В обстановке, когда многих партийных руководителей снимали с высоких должностей, а затем арестовывали, сажали в лагеря или расстреливали, Хрущев уверено продвигался вперед. Он сумел оказаться на гребне той волны, которая сметала многих из правящей элиты, и старался удержаться на этом гребне. На январском (1938) пленуме ЦК ВКП(б) П.П.Постышев был освобожден от обязанностей кандидата в члены Политбюро, а на его место был избран Н.С.Хрущев. Теперь фамилию Хрущева перечисляли в списке "вождей" Советской страны следом за кандидатом в члены Политбюро Н.И.Ежовым.

Глава 8. Первый на Украине

Однако, войдя в состав высшего совета партии и страны в качестве кандидата, Хрущев не сохранил свой пост секретаря Московской партийной организации. Он вспоминал: "1938 год. Вызывает меня Сталин и говорит: "Мы хотим послать Вас на Украину, чтобы Вы возглавили там партийную организацию. Косиор перейдет в Москву к Молотову первым заместителем Председателя Совета Народных Комиссаров и председателем Комиссии советского контроля". Я стал отказываться, так как знал Украину и считал, что не справлюсь: слишком велика шапка, не по мне она. Я просил не посылать меня, потому что не подготовлен к тому, чтобы занять такой пост. Сталин начал меня подбадривать. Тогда я ответил: "Кроме того, существует и национальный вопрос. Я человек русский; хотя и понимаю украинский язык, но не так, как нужно руководителю. Говорить на украинском я совсем не могу, а это тоже большой минус. Украинцы, особенно интеллигенция, могут принять меня очень холодно, и я бы не хотел ставить себя в такое положение". Сталин: "Нет, что Вы!

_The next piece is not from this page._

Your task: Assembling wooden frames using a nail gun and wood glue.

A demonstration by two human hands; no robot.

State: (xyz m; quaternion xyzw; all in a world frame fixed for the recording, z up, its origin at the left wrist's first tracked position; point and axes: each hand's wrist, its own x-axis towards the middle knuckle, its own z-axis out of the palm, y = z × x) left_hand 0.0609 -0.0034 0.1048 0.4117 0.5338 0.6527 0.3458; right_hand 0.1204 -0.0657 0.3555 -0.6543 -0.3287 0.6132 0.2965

Косиор – вообще поляк. Почему поляк для украинцев лучше, чем русский?" Я ответил: "Косиор – поляк, но он знает украинский язык и может выступать на украинском языке, а я не могу. Кроме того, у Косиора больше опыта". Однако Сталин уже принял решение и твердо сказал, что я должен работать на Украине. "Хорошо, – ответил я, – постараюсь все сделать, чтобы оправдать доверие".

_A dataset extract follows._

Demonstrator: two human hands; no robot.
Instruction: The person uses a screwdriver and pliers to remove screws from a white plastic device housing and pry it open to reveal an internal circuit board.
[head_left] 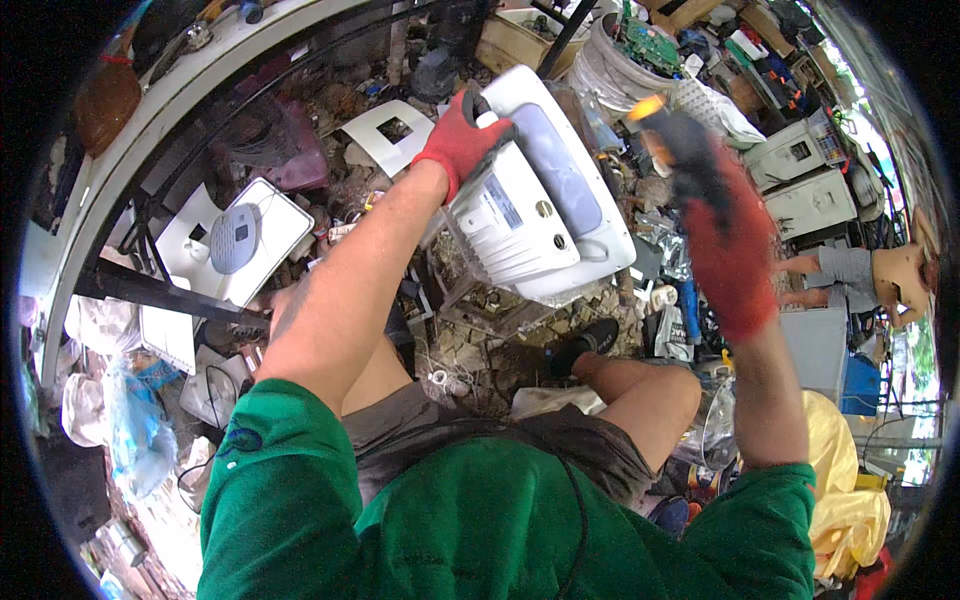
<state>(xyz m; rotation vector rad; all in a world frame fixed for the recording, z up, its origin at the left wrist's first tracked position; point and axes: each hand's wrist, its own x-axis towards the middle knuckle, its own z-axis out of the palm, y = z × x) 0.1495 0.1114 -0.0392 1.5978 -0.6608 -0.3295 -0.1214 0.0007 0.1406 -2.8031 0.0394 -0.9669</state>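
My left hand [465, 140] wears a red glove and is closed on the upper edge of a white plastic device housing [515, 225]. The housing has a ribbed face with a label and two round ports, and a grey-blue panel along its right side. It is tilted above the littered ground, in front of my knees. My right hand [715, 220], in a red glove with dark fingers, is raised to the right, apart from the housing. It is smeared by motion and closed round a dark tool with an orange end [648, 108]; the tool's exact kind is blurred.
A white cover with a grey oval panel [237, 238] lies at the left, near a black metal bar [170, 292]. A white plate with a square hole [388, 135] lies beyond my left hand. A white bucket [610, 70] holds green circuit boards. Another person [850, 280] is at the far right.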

Разумеется, Хрущев имел основание настаивать на том, что для руководства Украиной лучше назначить украинца. Долгая жизнь в Донбассе, где у Хрущева было немало друзей украинцев, несколько месяцев пребывания в Киеве, и, самое главное, постоянное общение с женой-украинкой могли убедить Хрущева в необходимости учитывать языковые, культурные, психологические отличия украинского народа от русского, особенно находясь на посту первого лица в этой республике. Хрущев не случайно подчеркивал особые трудности в общении с украинской интеллигенции, прилагавшей усилия по отстаиванию этнокультурной самобытности украинского народа. Но некоторые аргументы, выдвинутые им в разговоре со Сталиным, представляются не слишком убедительными. Почему руководство Москвой и Московской областью не казалось ему "великой шапкой"?